Topo

Para juíza, renovação de Scarpa com Flu "perdoou" atrasos. Defesa contesta

Scarpa perdeu ação trabalhista na primeira instância e segue vinculado ao Flu - Lucas Merçon/Fluminense
Scarpa perdeu ação trabalhista na primeira instância e segue vinculado ao Flu Imagem: Lucas Merçon/Fluminense

Leandro Miranda e Lucas Pastore

Do UOL, em São Paulo

12/06/2018 11h17

O argumento central da juíza Dalva Macedo para dar ganho de causa ao Fluminense e manter o meia Gustavo Scarpa vinculado ao clube carioca, em sentença proferida na 70ª Vara do Trabalho do Rio de Janeiro, foi o de que o jogador "perdoou tacitamente" os atrasos salariais ao renovar seu contrato com a equipe tricolor em março de 2017. A defesa do atleta, no entanto, contesta essa interpretação e alega que a lei é clara quanto ao direito de Scarpa de rescindir o contrato após três meses de inadimplência, e que a maioria dos atrasos que foram objeto da ação aconteceu apenas depois da renovação.

Documentos obtidos pelo UOL Esporte detalham as explicações de ambos os lados no caso, que se arrastava desde dezembro do ano passado, quando Scarpa entrou com a ação na Justiça do Trabalho do Rio. Uma liminar favorável ao jogador em janeiro anulou provisoriamente o contrato com o Fluminense, possibilitando que o Palmeiras o contratasse. Mas essa liminar foi derrubada em março, restaurando o vínculo com os cariocas, e desde então ele está sem jogar.

Segundo a juíza, ao renovar com o Fluminense em 2017 mesmo sabendo que o clube atrasava o recolhimento de FGTS e outras obrigações desde 2012, Scarpa "mostrou interesse em se manter vinculado ao clube, independente do atraso salarial, indicando de forma inequívoca o perdão tácito". Para Dalva Macedo, portanto, a ação trabalhista teve como motivação não os atrasos posteriores à renovação, e sim o único objetivo de deixar o Flu sem efetuar o pagamento da multa rescisória de R$ 200 milhões, "caracterizando enriquecimento ilícito do autor".

Ela apontou ainda que "é público e notório" que os times de futebol do Rio de Janeiro "vêm atravessando dificuldades financeiras", e que o tribunal "regularmente edita atos de centralização de execuções com cada um dos quatro grandes clubes do Rio, para auxiliar o restabelecimento da saúde financeira das entidades desportivas cariocas".

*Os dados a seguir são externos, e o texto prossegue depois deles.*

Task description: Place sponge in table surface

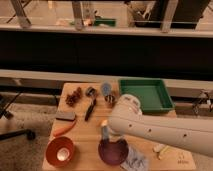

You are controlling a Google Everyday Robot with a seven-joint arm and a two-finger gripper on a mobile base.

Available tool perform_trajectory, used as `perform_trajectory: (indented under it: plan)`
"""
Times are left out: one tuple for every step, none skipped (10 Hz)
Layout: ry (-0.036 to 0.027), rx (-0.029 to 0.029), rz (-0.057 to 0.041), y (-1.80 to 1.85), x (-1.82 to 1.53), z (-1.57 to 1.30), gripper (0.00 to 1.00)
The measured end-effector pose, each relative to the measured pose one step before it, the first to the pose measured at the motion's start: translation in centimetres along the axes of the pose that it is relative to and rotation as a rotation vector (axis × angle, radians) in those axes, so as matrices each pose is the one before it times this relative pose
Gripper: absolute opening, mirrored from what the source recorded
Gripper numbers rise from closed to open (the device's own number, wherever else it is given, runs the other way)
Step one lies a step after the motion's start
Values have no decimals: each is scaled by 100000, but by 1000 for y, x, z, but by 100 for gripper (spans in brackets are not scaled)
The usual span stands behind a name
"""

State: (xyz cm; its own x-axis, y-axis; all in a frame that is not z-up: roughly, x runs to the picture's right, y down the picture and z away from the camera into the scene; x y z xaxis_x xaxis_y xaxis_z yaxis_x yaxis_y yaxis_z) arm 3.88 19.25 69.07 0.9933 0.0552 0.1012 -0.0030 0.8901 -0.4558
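My white arm (150, 127) reaches in from the right across the wooden table (90, 132). My gripper (105, 131) points down at the arm's end, just left of and above the dark red bowl (113, 151). A small blue-grey piece shows at the gripper; I cannot tell whether it is the sponge or part of the gripper. A flat grey rectangular block (65, 116) that may be a sponge lies at the table's left, above an orange carrot (64, 129).
A green tray (146, 94) stands at the back right. A red bowl (60, 151) sits front left. A black brush (90, 109), a pile of reddish pieces (74, 96), a grey-blue object (106, 89) and a crumpled grey cloth (135, 160) also lie on the table.
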Motion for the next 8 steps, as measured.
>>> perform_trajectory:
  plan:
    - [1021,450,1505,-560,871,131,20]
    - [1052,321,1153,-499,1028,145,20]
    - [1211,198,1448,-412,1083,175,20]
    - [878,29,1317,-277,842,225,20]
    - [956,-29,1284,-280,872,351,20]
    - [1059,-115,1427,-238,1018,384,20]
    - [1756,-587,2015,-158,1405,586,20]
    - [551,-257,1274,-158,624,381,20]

Na interpretação da defesa de Scarpa, porém, a sentença está equivocada porque a maioria dos valores em atraso que são objeto da ação diz respeito a períodos posteriores à renovação de março de 2017. No processo, o jogador reclama de atrasos no FGTS de julho a novembro, de direitos de imagem de agosto a novembro, do 13º salário e das férias de 2016 e do salário de novembro de 2017. Portanto, a renovação não poderia ter sido adotada como ponto de referência. Nem o Fluminense nem o juízo negam a existência dos atrasos.

Outro ponto levantado pela defesa do jogador é que a Lei Pelé, que rege as relações de trabalho de jogadores de futebol profissionais, não afirma em nenhum trecho que a renovação contratual implica em perdão tácito. O texto da lei diz que o "atraso, no todo ou em parte, por período igual ou superior a três meses" no pagamento de salário (incluindo FGTS, férias, 13º etc) possibilita que o atleta tenha o contrato rescindido. Além disso, um parecer do Ministério Público do Trabalho recomendou o ganho de causa a Scarpa e defendeu a validade de seu vínculo com o Palmeiras.

Para a juíza, Scarpa não obedeceu ao princípio da imediatidade, segundo o qual "o empregado, tão logo verifique a ocorrência de falta grave do empregador, deve pretender a rescisão imediata do contrato de trabalho". Já para os advogados do jogador, não houve demora: o atleta foi profissional ao terminar o ano jogando pelo Fluminense, e ingressou com a ação pedindo rescisão com base nos atrasos ocorridos nos meses imediatamente anteriores.

A decisão da 70ª Vara do Trabalho é de primeira instância e cabe recurso. Por enquanto, Gustavo Scarpa segue vinculado ao Fluminense até 2020, mas sem treinar no clube. Ele tem mantido a forma com treinos particulares em Hortolândia, cidade do interior paulista onde vive sua família. O Palmeiras, que não é parte no processo, tem monitorado a situação e prestado assistência jurídica.